Leaning my head back closing my eyes taking a deep breath to try and calm down. I need to get everything back under control like I had it before.
“Ava, I know you probably don’t want to talk about what happened back there but if you ever do—want to talk—just know that I will always listen.” Bree’s soft and comforting voice fills my ears.
I’m grateful to know that she’ll always be here for me if I ever need to open up. Its reassuring to know.
“Thank you,” I say, gratitude clear in my voice. “You didn’t ask me questions and for that I’m grateful. Oh and for also telling me you’ll be here. Its...I don’t know. It’s just nice to know that you’ll be there if I need you.”
“Anytime.” She chirps, sitting down next to me.
I open my eyes and give her a small smile. She returns it with bright green eyes.
“So.” Bree nervously starts, tucking a bit of her red hair behind her ear. “I know this nice place that does coffee and hot chocolates if you wanna go there after school.”
I ponder over it. Spending time with Bree would be nice, that way we can get to know each other.

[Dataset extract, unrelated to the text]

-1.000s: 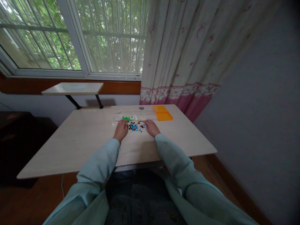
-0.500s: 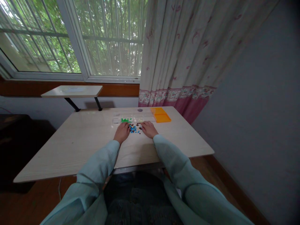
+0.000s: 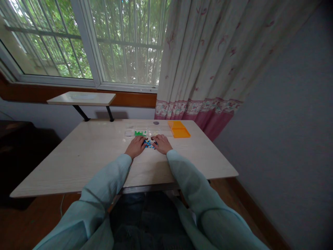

“Sure. Can we bring Molly too? I bet she’d love to meet you.” I ask, smiling at the thought of all of us being friends. Inviting her would mean they would get to meet and we would have a small circle of girls to be friends with. I want to be friends with both of these girls; I want them to be friends too. Otherwise, it would be weird and awkward if I had to meet them separately and spend time with them separately.
“Of course.” She beams excitedly.
Her happiness is contagious—I swear—because my bad mood deteriorates and I just can’t help but smile happily back at her.
“Yay,” I cheer. Then, not even a second later, the bell goes off and the girls come in. Wiping the smile off of my face, I get up and go over to my bag. Sneaking a small smile at Bree.
I don’t want to draw attention to myself, smiling like a madman isn’t something else I want to add to the gossip. Half of these girls are giving me death glares as well, whilst a few of the blonde clones are giving me disgusted looks as their eyes roam my body.
They must be cheerleaders, judging by their forms and the clothing they’re changing into. They also look like people from the popular group, if the way some quieter girls are sneaking glances at them enviously.
So now, not only do I have Max to deal with but also, I have some nasty looking cheer leaders to deal with who look like they want to bite my head off.
What’s the number for a producer? I’m sure a movie about my life would be a hit. I can tell a lot of juicy drama is coming for me, perfect for a teen movie.